* **Exercise brief**: Within the records below, find the line with "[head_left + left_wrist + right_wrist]" and the line with "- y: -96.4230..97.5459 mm", then reproduce exactly those two lines and all lines between them, without any picture.

[Saved entries]
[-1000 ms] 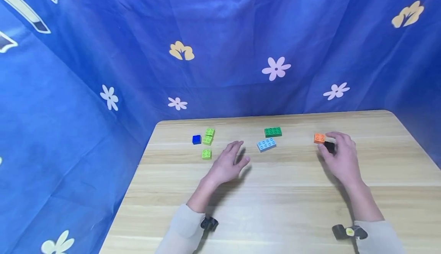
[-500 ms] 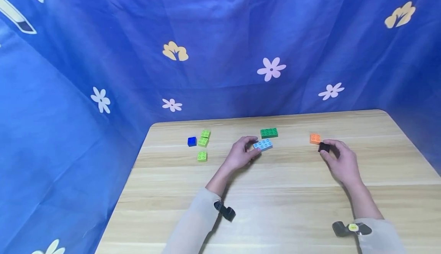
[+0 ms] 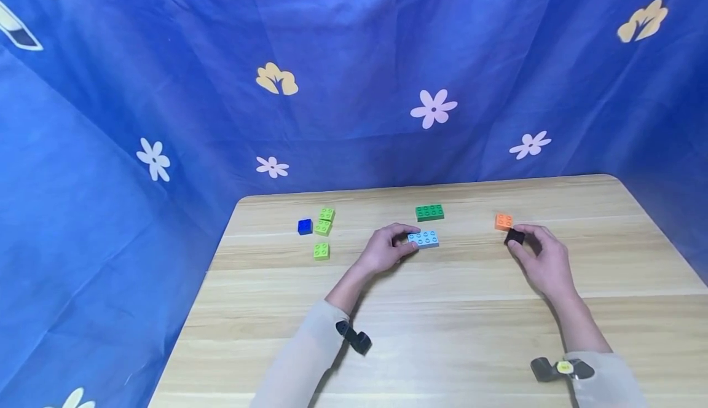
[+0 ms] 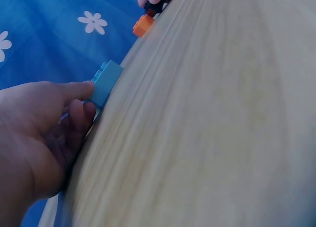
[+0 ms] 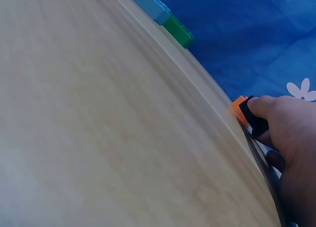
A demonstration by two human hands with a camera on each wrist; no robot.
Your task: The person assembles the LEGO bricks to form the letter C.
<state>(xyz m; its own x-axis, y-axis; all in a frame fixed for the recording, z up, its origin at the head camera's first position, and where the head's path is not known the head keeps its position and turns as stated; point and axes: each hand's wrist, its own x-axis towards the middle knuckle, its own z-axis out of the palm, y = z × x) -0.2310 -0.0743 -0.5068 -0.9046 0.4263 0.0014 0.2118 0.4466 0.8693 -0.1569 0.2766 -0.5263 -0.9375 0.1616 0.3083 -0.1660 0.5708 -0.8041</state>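
My left hand (image 3: 383,251) pinches light-blue brick (image 3: 426,239), left end; my right hand (image 3: 547,264) pinches black brick (image 3: 515,236) beside orange brick (image 3: 503,221).

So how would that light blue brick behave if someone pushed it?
The light blue brick looks like hard plastic, so it is probably stiff and light. Its low, boxy shape suggests sliding rather than rolling or tipping. Its straight sides should suit the pinch of the left hand.
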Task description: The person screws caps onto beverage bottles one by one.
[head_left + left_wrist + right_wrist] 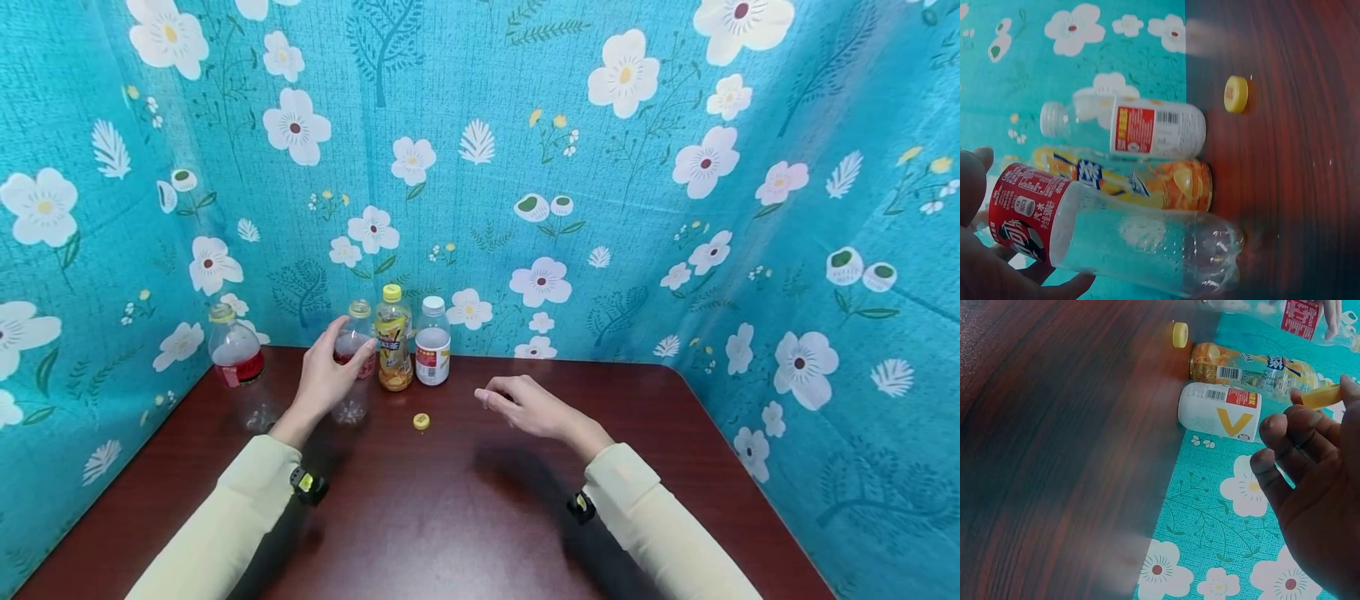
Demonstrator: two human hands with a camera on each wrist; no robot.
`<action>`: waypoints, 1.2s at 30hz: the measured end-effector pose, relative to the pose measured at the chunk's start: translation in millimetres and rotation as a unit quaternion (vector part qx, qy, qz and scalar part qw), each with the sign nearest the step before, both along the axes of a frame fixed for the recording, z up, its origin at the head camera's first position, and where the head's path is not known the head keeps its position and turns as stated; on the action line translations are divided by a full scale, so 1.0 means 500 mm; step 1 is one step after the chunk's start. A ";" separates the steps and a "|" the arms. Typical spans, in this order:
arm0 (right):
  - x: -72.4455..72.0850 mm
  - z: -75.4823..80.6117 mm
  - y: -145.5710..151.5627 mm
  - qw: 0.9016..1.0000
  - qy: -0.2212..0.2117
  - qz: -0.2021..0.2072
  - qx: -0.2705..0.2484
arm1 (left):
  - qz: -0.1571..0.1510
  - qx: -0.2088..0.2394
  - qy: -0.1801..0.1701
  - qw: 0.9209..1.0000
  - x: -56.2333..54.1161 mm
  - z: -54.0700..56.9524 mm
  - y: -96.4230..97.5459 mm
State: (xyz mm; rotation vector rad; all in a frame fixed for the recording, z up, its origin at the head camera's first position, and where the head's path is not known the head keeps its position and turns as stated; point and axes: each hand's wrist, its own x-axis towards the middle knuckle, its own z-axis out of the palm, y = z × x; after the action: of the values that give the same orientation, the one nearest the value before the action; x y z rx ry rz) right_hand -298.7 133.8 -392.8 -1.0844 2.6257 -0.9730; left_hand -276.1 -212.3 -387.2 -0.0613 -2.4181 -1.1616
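My left hand (328,375) grips a clear plastic soda bottle (1141,240) around its red label, with thumb and fingers on opposite sides. The bottle stands upright at the back of the table and looks drained. To the right of it, my right hand (536,407) hovers over the table. In the right wrist view, thumb and index finger pinch a yellow bottle cap (1321,397), the other fingers loosely bent. Another yellow cap (422,422) lies on the table in front of the bottles.
Beside the held bottle stand a yellow-capped iced tea bottle (393,342) and a white-capped bottle (432,346). A second red-labelled clear bottle (238,367) is at the far left. Floral blue curtain (465,183) borders the dark wooden table (420,517).
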 end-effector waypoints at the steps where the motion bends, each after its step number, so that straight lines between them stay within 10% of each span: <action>1: 0.000 0.000 0.001 1.000 0.000 -0.001 -0.002 | -0.004 -0.002 -0.002 1.000 0.003 0.001 0.005; 36: 0.018 0.064 -0.002 0.998 0.036 0.026 -0.035 | -0.081 -0.045 0.025 0.995 0.042 -0.008 0.072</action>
State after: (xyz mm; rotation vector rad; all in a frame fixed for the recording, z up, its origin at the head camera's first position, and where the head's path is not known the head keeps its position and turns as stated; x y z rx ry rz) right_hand -289.5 132.5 -360.9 -1.2182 2.6227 -1.0402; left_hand -255.2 -176.1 -391.1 -0.3155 -2.4566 -1.1048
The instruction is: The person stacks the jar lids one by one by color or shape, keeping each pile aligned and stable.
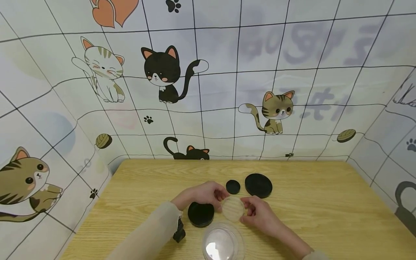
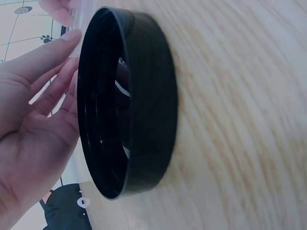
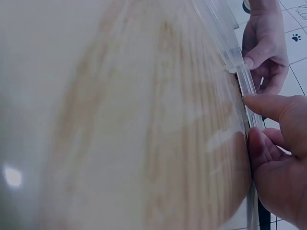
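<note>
Low over the table, both hands hold a clear round plastic disc [image 1: 233,209] by opposite edges. My left hand [image 1: 209,193] pinches its left edge, and my right hand [image 1: 260,213] grips the right edge between thumb and fingers. Beneath the left hand sits a black round lid [image 1: 200,216], hollow with a raised rim. That lid [image 2: 151,105] fills the middle of the left wrist view, beside the left fingers [image 2: 50,52]. A clear round container [image 1: 222,243] stands nearer the body. In the right wrist view, the right fingers [image 3: 268,106] pinch the thin clear edge.
Beyond the hands lie a small black disc [image 1: 233,186] and a larger black disc [image 1: 258,185]. They rest on a wood-grain table [image 1: 312,202]. A white cloth wall with cat drawings [image 1: 221,83] encloses the back and sides.
</note>
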Available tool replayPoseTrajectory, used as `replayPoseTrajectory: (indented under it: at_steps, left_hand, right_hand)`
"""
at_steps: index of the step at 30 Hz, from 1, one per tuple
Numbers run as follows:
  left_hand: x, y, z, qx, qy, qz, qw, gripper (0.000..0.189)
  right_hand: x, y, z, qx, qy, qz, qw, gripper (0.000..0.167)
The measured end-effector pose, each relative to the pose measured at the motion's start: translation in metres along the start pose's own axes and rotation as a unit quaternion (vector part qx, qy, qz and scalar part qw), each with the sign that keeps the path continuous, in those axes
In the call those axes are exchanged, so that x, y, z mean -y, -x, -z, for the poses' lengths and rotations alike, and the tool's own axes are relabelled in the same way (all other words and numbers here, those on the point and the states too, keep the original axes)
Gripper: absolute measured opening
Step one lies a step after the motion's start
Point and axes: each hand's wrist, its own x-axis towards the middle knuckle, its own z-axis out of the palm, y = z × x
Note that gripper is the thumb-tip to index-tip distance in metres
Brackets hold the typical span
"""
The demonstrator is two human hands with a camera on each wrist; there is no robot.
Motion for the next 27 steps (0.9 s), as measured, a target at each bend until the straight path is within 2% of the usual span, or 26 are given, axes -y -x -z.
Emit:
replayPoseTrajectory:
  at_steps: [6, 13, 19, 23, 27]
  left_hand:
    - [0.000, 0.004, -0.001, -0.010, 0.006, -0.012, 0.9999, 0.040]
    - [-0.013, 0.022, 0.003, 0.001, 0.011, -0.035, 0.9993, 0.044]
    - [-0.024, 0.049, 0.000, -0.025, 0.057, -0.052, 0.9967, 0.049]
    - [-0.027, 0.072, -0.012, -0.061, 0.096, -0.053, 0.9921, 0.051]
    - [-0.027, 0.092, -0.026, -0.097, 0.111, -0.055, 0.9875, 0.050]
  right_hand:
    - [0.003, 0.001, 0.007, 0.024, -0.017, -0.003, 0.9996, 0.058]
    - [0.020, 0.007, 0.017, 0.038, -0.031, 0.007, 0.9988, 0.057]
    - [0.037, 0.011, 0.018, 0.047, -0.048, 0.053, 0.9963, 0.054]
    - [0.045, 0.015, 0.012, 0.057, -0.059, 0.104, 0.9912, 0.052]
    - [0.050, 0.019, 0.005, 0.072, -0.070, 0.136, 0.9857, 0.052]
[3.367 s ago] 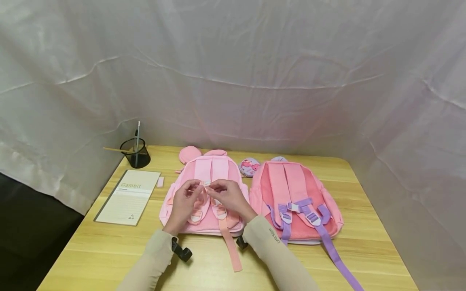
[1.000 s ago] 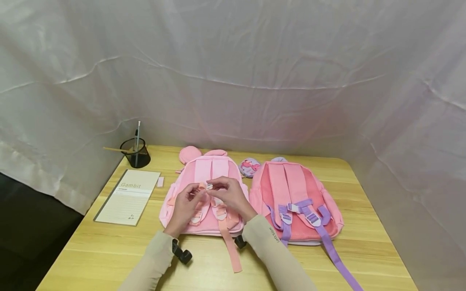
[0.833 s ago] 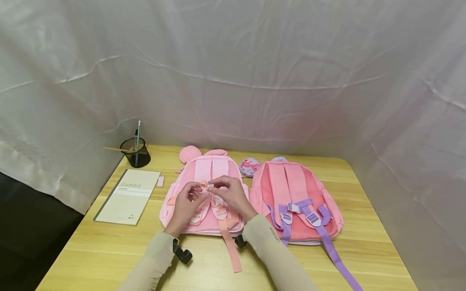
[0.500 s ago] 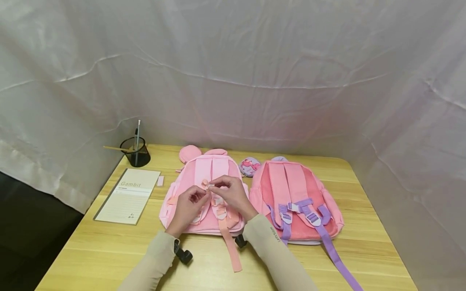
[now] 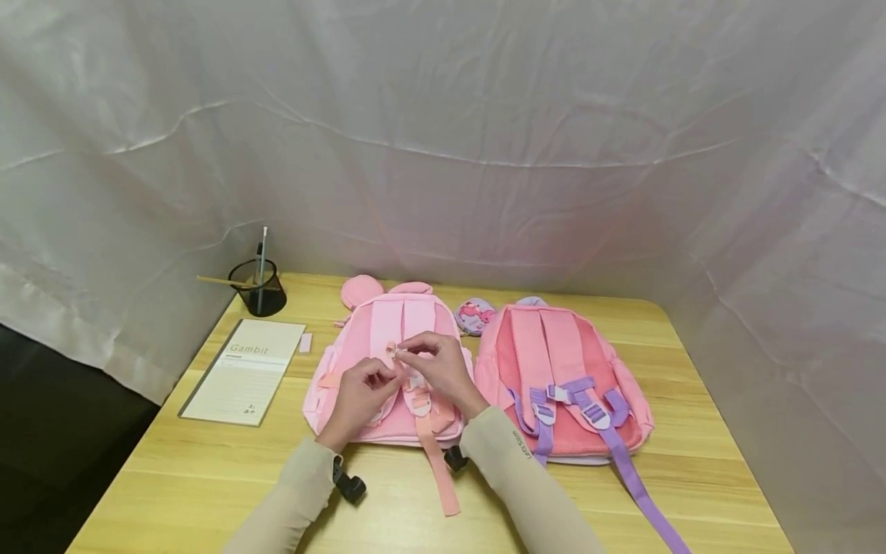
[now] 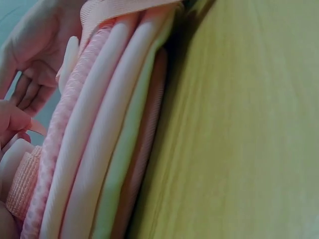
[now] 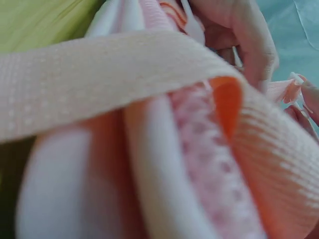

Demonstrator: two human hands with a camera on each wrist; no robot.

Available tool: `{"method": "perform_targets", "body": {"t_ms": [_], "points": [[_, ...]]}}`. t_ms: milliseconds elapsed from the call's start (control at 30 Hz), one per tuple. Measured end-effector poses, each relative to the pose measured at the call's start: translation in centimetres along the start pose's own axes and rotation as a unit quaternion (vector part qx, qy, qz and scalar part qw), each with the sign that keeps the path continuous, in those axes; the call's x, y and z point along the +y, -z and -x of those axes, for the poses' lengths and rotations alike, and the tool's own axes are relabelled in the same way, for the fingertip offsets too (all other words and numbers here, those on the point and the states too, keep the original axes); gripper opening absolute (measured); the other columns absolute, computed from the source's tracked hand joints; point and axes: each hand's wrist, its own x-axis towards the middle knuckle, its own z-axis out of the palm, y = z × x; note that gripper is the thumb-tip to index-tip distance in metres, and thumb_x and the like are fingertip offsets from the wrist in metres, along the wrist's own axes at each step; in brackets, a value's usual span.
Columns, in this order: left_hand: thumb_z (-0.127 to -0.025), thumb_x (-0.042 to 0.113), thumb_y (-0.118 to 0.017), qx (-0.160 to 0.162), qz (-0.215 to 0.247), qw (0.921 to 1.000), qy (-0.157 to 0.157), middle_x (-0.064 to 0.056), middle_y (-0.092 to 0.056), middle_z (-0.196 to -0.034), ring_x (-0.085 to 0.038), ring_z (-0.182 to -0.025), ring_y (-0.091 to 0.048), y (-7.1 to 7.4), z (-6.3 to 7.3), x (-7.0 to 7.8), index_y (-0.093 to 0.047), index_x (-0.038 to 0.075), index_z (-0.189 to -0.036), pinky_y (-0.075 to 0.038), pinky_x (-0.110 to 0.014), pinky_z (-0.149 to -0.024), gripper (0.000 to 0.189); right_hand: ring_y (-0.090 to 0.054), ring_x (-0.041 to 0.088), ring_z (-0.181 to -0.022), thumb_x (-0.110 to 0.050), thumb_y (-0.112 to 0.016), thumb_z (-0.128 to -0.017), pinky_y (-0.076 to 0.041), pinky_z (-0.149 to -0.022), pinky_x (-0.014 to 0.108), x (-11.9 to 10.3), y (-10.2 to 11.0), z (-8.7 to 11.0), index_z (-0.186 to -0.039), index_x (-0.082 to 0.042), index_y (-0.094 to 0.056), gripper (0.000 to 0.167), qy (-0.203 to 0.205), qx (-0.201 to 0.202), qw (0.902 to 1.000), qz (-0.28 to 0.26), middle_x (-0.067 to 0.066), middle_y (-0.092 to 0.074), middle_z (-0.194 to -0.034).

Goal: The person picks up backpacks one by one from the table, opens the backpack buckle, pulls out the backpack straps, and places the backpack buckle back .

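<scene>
The right hand (image 5: 443, 372) is pinching a small white plastic buckle (image 5: 392, 353) threaded with peach webbing (image 7: 279, 90), above a light-pink fabric backpack (image 5: 388, 319) lying on the pale wooden table (image 5: 388, 500). The left hand (image 5: 363, 392) is gripping the webbing just below, thumb and forefinger together. A coral fabric backpack (image 5: 571, 338) is lying alongside.

Shows matt cloth on the pale pink backpack (image 5: 360, 346), rough pitted mesh on its back panel (image 6: 67, 109). Shows coarse ribbed webbing on the orange strap (image 7: 99, 79), smooth white plastic on the adjuster (image 5: 420, 401). Presents wood grain with slight gloss on the bench (image 5: 692, 477), satin sheen on the grey curtain (image 5: 443, 138), smooth matt paper on the notebook (image 5: 238, 377), black mesh on the pen cup (image 5: 273, 298), metal or plastic unclear.
</scene>
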Motion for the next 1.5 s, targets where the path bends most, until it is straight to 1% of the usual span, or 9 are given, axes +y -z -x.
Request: {"method": "perform_targets", "body": {"t_ms": [100,167,367,667,867,1033,1167,1400,1500], "points": [[-0.084,0.005,-0.085,-0.011,-0.003,0.9999,-0.012,-0.008,-0.060,-0.075,-0.022,-0.071,-0.053,0.1,0.1,-0.2,-0.071,0.009,-0.080,-0.043,-0.022,-0.065,0.015,-0.070,0.011,-0.093,-0.021,-0.083,-0.089,-0.057,-0.092,0.037,-0.2,0.2,-0.1,-0.098,-0.016,-0.082,0.010,0.006,0.004,1.0000,0.007,-0.002,-0.079,-0.096],[-0.084,0.008,-0.086,-0.015,-0.005,0.9997,-0.017,-0.002,-0.061,-0.075,-0.017,-0.071,-0.054,0.1,0.1,-1.1,-0.072,0.015,-0.079,-0.044,-0.022,-0.065,0.016,-0.070,0.010,-0.094,-0.022,-0.083,-0.090,-0.056,-0.092,0.035,-0.3,0.3,-0.1,-0.099,-0.017,-0.082,0.011,0.013,0.005,0.9999,0.006,-0.003,-0.079,-0.096],[-0.083,0.010,-0.087,-0.028,-0.032,0.9985,-0.033,0.003,-0.059,-0.074,-0.010,-0.073,-0.054,0.0,-0.1,-1.8,-0.072,0.021,-0.076,-0.046,-0.022,-0.065,0.020,-0.070,0.013,-0.094,-0.019,-0.082,-0.090,-0.057,-0.094,0.043,-0.8,0.8,-0.5,-0.099,-0.012,-0.082,0.011,0.028,0.018,0.9994,-0.011,0.005,-0.079,-0.097],[-0.082,0.010,-0.088,-0.031,-0.041,0.9986,-0.010,0.002,-0.059,-0.074,-0.011,-0.072,-0.053,0.1,-0.1,-1.5,-0.072,0.021,-0.075,-0.044,-0.023,-0.065,0.021,-0.069,0.018,-0.092,-0.009,-0.080,-0.090,-0.055,-0.095,0.040,-1.8,1.2,-0.8,-0.100,-0.003,-0.080,0.012,0.029,0.022,0.9991,0.021,0.014,-0.079,-0.098],[-0.084,0.012,-0.087,-0.043,-0.047,0.9980,0.002,0.004,-0.059,-0.075,-0.011,-0.073,-0.054,0.1,-0.1,-1.4,-0.073,0.022,-0.077,-0.046,-0.023,-0.066,0.018,-0.069,0.018,-0.091,-0.005,-0.078,-0.091,-0.056,-0.095,0.049,-4.6,1.9,0.1,-0.101,0.002,-0.079,0.012,0.032,0.009,0.9994,0.007,0.017,-0.078,-0.098],[-0.086,0.015,-0.086,-0.052,-0.054,0.9971,0.011,0.005,-0.060,-0.077,-0.011,-0.073,-0.054,0.1,-0.2,-1.4,-0.074,0.023,-0.081,-0.046,-0.023,-0.066,0.015,-0.070,0.015,-0.091,-0.005,-0.079,-0.090,-0.056,-0.094,0.041,-5.4,2.2,0.5,-0.101,0.001,-0.079,0.013,0.040,0.010,0.9991,0.009,0.015,-0.078,-0.099],[-0.086,0.014,-0.086,-0.053,-0.048,0.9974,0.006,0.005,-0.060,-0.077,-0.011,-0.073,-0.054,0.0,-0.2,-1.4,-0.075,0.022,-0.083,-0.045,-0.023,-0.065,0.014,-0.071,0.015,-0.092,-0.004,-0.078,-0.091,-0.057,-0.094,0.037,-5.3,2.4,0.3,-0.102,0.003,-0.078,0.014,0.044,0.004,0.9990,0.006,0.016,-0.078,-0.101],[-0.086,0.019,-0.086,-0.055,-0.030,0.9980,0.006,0.005,-0.063,-0.080,-0.012,-0.074,-0.055,0.0,-0.1,-1.5,-0.077,0.021,-0.089,-0.046,-0.023,-0.067,0.010,-0.072,0.027,-0.096,-0.003,-0.077,-0.091,-0.057,-0.095,0.047,-2.2,2.1,-0.5,-0.105,0.004,-0.077,0.016,0.050,0.017,0.9986,0.011,0.020,-0.076,-0.106],[-0.086,0.022,-0.086,-0.053,-0.032,0.9980,0.013,0.006,-0.064,-0.079,-0.011,-0.073,-0.055,0.0,-0.1,-1.5,-0.077,0.024,-0.091,-0.046,-0.023,-0.067,0.011,-0.072,0.025,-0.097,-0.008,-0.078,-0.091,-0.057,-0.095,0.046,-1.9,2.2,-0.5,-0.106,-0.001,-0.079,0.017,0.046,0.013,0.9988,0.011,0.016,-0.077,-0.107]]}}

* **Written response**:
[head_left + left_wrist + right_wrist] 
Demonstrator: two human hands with a camera on each wrist; no robot.
`<action>`: waypoints, 1.2s at 30hz: the measured end-effector pose, relative to the pose measured at the chunk's start: translation in millimetres and rotation as a unit quaternion (vector part qx, qy, qz and scalar part qw), each with the sign nearest the step before, both along the axes of a frame fixed for the recording, z up, its origin at the head camera's first position, and where the head's path is not known the head keeps its position and turns as stated; on the action line translations are divided by a full scale, so 1.0 means 500 mm; step 1 is one step after the chunk's start. A ";" separates the steps and a "|" the arms. Typical spans, in this order:
arm0 (right):
  - x: -72.4455..72.0850 mm
  - z: -75.4823..80.6117 mm
  - y: -145.5710..151.5627 mm
  - qw: 0.9016..1.0000
  - qy: -0.2212..0.2117
  - qz: -0.2021..0.2072
  - qx: -0.2705..0.2484
arm1 (left):
  - qz: -0.1571..0.1510
  - qx: -0.2088..0.2394
  - qy: -0.1801..0.1701
  - qw: 0.9209..1.0000
  - x: -56.2333..54.1161 mm
  - z: -54.0700..56.9524 mm
  - y: -96.4230..97.5459 mm

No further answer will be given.